Mayor Mike Rawlings is his own chief wellness officer.
Mayor Mike Rawlings is his own chief wellness officer.

It's been six months, 11 days, and, oh, about three-and-a-half hours since City Manager A.C. Gonzalez was voted into office on a promise to shake things up at City Hall, and it's finally happened. The city announced today that Gonzalez has injected new blood into upper management by bringing in two fresh faces: Eric Campbell, an assistant city manager in Charlotte, N.C., and Mark McDaniel, the city manager in Tyler.

Kudos to them. Kudos also to Ryan Evans, who has been permanently placed in Gonzalez's former perch as first assistant city manager. But where there are winners, there are also losers.

Theresa O'Donnell, far too upstanding and attentive to public concerns to last in the city manager's office, is now the "chief planning officer" for the newly created "Department of Planning and Neighborhood Vitality," which sounds a lot like her old position as head of the city's department of sustainable development and construction but isn't because that job still exists.

See also: A.C. Gonzalez is Dallas' New City Manager

And poor, bow-tied Forest Turner. Six years after Mary Suhm stuck him in his assistant city manager post, he's being demoted in rather spectacular fashion. Turner, the city announced, will become Dallas' first Chief Wellness Officer.

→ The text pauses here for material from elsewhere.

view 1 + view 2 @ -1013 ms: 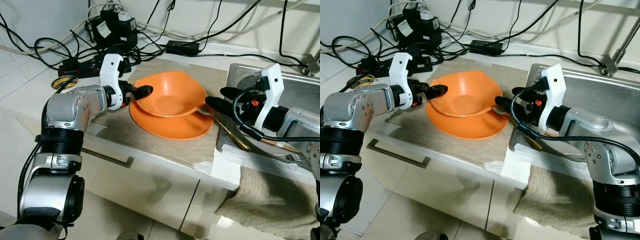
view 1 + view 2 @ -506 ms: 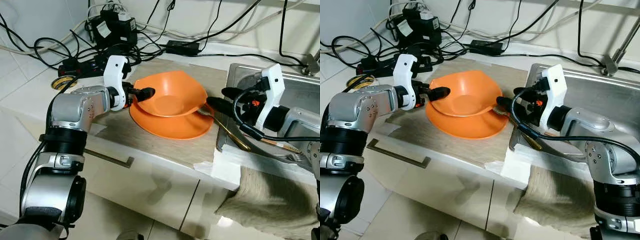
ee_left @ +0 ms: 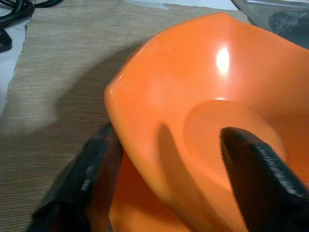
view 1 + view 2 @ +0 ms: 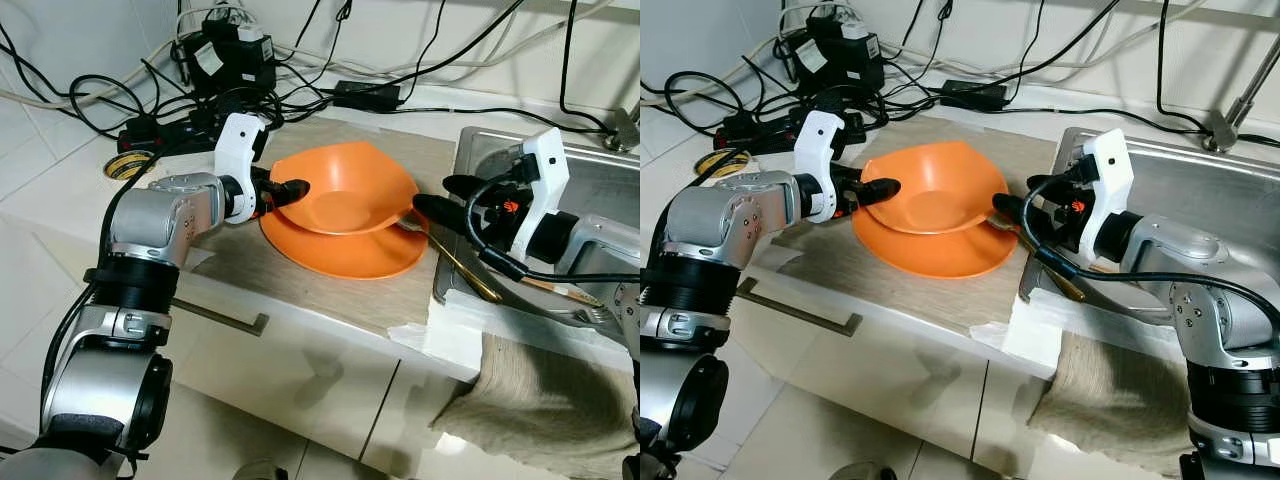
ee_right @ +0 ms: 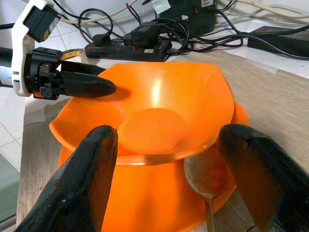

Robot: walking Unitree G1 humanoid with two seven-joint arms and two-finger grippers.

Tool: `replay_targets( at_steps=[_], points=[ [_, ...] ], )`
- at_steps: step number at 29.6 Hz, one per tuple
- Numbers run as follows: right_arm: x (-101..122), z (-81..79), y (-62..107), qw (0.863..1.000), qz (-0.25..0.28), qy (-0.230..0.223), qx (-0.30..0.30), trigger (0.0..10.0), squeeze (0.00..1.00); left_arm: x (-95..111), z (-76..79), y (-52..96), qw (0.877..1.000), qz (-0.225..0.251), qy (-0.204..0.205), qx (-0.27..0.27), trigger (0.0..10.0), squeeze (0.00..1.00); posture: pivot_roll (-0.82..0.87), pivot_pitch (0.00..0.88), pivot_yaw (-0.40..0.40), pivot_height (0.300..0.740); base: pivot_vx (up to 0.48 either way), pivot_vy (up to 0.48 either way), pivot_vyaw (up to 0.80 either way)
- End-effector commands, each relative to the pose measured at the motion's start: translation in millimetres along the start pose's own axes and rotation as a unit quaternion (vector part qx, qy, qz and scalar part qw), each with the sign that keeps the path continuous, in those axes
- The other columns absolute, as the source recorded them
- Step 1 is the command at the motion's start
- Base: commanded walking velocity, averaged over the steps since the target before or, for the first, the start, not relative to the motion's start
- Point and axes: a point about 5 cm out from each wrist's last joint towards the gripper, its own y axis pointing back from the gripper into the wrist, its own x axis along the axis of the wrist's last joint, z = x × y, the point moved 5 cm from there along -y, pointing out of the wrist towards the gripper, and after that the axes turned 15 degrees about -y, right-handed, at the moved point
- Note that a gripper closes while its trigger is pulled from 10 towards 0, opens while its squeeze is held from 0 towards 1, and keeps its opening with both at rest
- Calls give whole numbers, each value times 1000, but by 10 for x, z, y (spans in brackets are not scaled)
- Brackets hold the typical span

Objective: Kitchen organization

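Left eye view: orange bowl (image 4: pixel 345 190) sits in an orange plate (image 4: pixel 345 250), both on a beige mat (image 4: pixel 300 275) on the table (image 4: pixel 60 200), mid-scene. Left gripper (image 4: pixel 288 190) is at the bowl's left rim, fingers astride it: one over the inside, one under the outside. Right gripper (image 4: pixel 440 197) hangs just right of the plate, at the edge of the steel sink (image 4: pixel 600 180). A spoon (image 4: pixel 445 250) lies w/ its bowl end on the plate's right edge, handle running toward the sink. Cables and a power strip (image 4: pixel 170 130) clutter the back of the table. A cloth (image 4: pixel 540 400) hangs over the front edge below the sink.

Right eye view: same layout. Left gripper (image 4: pixel 878 190) at the bowl (image 4: pixel 935 190) rim, right gripper (image 4: pixel 1015 208) near the plate's right side. Faucet stem (image 4: pixel 1230 105) stands behind the sink.

Left wrist view: bowl wall (image 3: pixel 193 121) runs between the two black fingers (image 3: pixel 256 164), one inside, one outside. Jaws narrow around the rim; can't tell if they're pressing it.

Right wrist view: right gripper's fingers (image 5: pixel 91 169) spread wide, holding nothing, w/ bowl (image 5: pixel 154 111) and plate (image 5: pixel 159 193) framed between them. Spoon (image 5: pixel 205 179) rests on the plate. Left gripper (image 5: pixel 89 86) shows at the far rim.
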Motion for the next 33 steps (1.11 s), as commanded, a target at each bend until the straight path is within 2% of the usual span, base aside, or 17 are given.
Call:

What's a Chief Wellness Officer? Basically, it's City Hall's version of Michelle Obama, or perhaps Richard Simmons. From the city's official announcement:

Dallas has a high incidence of employees who are overweight or obese. The co-morbidities associated with excess weight (diabetes, heart disease, and muscular-skeletal problems) are significant and projections for future health-care costs to address these conditions are frightening. Improving employee health will not only help mitigate future health care cost increases, it will also improve the quality of life for our employees. Mr. Turner will look at nationwide best practices to implement at the City to move toward a healthier employee population.

Turner is no doubt imminently qualified for the post. He put such a system in place in the street services department, and he is quite trim himself. But it's got to be a gut punch to have one's authority over several city departments -- and the tens of millions of dollars that flow through them -- stripped and replaced by a bunch of fat people.

So, as you go forth in a few hours to celebrate the weekend, make sure to pour one out for Turner. He needs your moral support.